_What to do_: Please return the listing below from the line with "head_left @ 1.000" through its last line, exactly, and include nothing else.
—————
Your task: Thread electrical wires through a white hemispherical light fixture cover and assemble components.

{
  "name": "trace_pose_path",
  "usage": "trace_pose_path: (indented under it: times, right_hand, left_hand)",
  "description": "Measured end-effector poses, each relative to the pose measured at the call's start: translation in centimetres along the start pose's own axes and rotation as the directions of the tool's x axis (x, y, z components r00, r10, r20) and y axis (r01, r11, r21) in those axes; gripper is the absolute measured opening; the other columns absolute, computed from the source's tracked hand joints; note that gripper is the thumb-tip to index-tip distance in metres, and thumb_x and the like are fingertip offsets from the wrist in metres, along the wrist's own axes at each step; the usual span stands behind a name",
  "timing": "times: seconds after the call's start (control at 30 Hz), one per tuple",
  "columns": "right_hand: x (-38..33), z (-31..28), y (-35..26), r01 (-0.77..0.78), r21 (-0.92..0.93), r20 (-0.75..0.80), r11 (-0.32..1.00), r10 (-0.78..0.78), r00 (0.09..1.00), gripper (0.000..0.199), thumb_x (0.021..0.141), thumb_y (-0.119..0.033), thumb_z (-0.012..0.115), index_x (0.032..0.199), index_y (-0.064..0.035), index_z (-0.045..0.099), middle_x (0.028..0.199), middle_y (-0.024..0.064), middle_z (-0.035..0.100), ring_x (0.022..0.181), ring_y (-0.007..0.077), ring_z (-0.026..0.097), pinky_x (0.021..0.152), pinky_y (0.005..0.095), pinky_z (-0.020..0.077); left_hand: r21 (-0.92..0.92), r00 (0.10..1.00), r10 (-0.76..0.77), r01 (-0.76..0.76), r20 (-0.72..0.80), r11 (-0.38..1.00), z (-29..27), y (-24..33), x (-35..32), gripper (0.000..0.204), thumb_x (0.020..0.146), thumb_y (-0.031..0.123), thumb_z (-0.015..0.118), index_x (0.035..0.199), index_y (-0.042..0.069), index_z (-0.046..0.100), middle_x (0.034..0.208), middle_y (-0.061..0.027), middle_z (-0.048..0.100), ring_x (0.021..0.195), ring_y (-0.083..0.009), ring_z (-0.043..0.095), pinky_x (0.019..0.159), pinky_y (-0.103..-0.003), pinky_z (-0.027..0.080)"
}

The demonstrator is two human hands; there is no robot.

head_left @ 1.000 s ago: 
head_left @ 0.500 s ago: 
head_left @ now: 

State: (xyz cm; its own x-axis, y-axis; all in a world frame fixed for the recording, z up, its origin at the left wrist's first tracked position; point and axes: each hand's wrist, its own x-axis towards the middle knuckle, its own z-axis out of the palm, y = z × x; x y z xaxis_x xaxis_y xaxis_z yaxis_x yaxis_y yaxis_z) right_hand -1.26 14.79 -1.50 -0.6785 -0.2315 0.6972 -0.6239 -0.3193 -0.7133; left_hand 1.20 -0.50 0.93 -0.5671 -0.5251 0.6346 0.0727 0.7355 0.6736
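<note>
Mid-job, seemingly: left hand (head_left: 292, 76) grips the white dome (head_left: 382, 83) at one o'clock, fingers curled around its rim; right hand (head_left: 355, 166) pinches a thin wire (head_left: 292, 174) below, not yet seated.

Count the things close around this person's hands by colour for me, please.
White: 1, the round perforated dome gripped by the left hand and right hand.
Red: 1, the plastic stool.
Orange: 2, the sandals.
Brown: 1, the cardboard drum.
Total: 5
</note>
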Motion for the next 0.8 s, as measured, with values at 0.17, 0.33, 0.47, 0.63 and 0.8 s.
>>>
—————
_Reply to the task_:
head_left @ 1.000 s ago: 
head_left @ 0.500 s ago: 
head_left @ now: 

State: (xyz cm; its own x-axis, y-axis; all in a world frame fixed for the recording, z up, its origin at the left wrist's first tracked position; point and axes: each hand's wrist, its own x-axis towards the middle knuckle, its own z-axis out of the palm, y = z × x; x y z xaxis_x xaxis_y xaxis_z yaxis_x yaxis_y yaxis_z) right_hand -1.26 14.79 -1.50 -0.6785 -0.2315 0.6972 -0.6239 -0.3193 -0.7133; left_hand 1.20 -0.50 0.93 -0.5671 -0.5251 0.6346 0.0727 0.7355 0.6736
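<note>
Mid-job, seemingly: left hand (head_left: 292, 76) grips the white dome (head_left: 382, 83) at one o'clock, fingers curled around its rim; right hand (head_left: 355, 166) pinches a thin wire (head_left: 292, 174) below, not yet seated.

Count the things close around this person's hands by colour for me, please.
White: 1, the round perforated dome gripped by the left hand and right hand.
Red: 1, the plastic stool.
Orange: 2, the sandals.
Brown: 1, the cardboard drum.
Total: 5
</note>
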Motion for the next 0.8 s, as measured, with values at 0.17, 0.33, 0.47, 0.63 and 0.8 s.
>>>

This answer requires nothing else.